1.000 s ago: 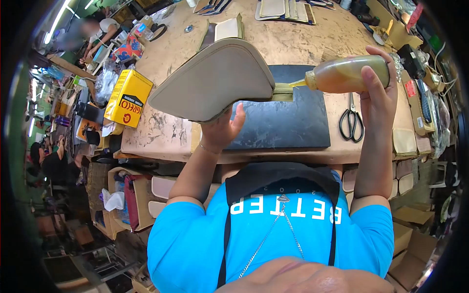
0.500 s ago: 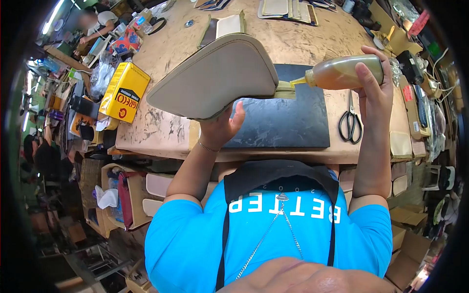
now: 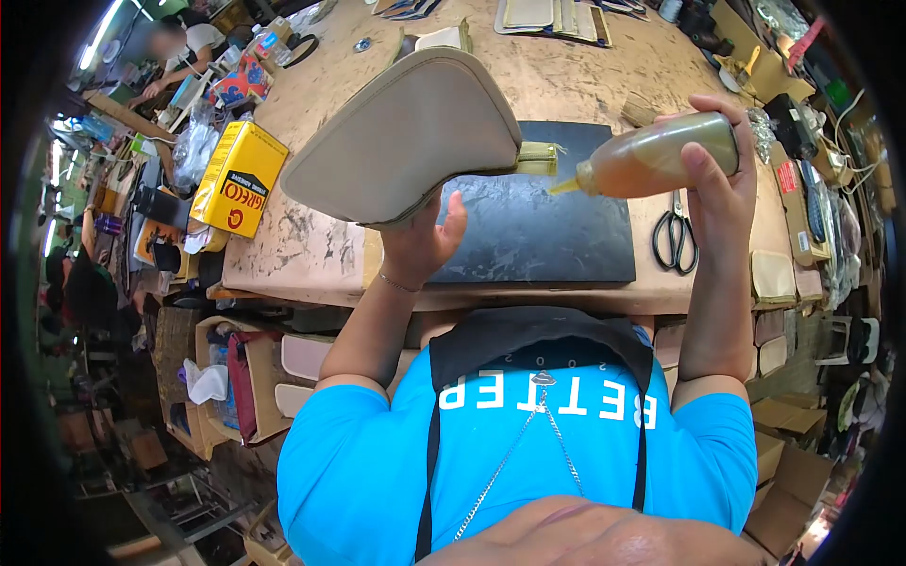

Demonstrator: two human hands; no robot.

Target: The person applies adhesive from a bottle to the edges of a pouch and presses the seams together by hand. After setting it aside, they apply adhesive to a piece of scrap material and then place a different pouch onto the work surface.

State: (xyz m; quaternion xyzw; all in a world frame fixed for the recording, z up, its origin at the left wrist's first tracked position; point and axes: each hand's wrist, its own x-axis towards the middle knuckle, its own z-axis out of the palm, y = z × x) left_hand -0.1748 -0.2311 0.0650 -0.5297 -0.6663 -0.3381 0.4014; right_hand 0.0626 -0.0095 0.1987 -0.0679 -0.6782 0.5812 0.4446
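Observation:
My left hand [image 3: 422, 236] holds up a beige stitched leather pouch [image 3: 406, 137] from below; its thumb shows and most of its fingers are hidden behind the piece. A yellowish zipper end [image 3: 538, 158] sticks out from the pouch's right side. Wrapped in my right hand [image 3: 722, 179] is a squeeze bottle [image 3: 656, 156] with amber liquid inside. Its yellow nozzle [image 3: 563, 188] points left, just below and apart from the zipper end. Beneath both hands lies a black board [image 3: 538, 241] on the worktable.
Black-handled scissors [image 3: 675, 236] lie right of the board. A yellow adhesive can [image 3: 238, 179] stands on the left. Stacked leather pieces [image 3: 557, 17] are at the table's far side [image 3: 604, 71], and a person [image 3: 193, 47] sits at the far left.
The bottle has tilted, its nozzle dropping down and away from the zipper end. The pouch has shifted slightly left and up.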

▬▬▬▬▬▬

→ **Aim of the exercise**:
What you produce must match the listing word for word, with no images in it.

→ **Problem solution**:
1.000 s ago: 
0.500 s ago: 
now: 

Demonstrator: two human hands; no robot.

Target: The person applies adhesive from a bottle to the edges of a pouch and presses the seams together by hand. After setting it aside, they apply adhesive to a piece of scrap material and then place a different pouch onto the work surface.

State: (xyz m; quaternion xyzw; all in a world frame fixed for the recording, z up, its origin at the left wrist's first tracked position; point and axes: each hand's wrist, its own x-axis towards the middle knuckle, its own z-axis out of the palm, y = z × x) left_hand -0.1748 -0.2311 0.0650 -0.5297 -0.6663 -0.3381 0.4014; right_hand 0.0626 -0.0095 0.1987 -0.0679 -0.6782 0.5812 0.4446
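Observation:
My left hand [image 3: 422, 236] holds up a beige stitched leather pouch [image 3: 406, 137] from below; its thumb shows and most of its fingers are hidden behind the piece. A yellowish zipper end [image 3: 538, 158] sticks out from the pouch's right side. Wrapped in my right hand [image 3: 722, 179] is a squeeze bottle [image 3: 656, 156] with amber liquid inside. Its yellow nozzle [image 3: 563, 188] points left, just below and apart from the zipper end. Beneath both hands lies a black board [image 3: 538, 241] on the worktable.
Black-handled scissors [image 3: 675, 236] lie right of the board. A yellow adhesive can [image 3: 238, 179] stands on the left. Stacked leather pieces [image 3: 557, 17] are at the table's far side [image 3: 604, 71], and a person [image 3: 193, 47] sits at the far left.
The bottle has tilted, its nozzle dropping down and away from the zipper end. The pouch has shifted slightly left and up.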

What the exercise asked for is now done.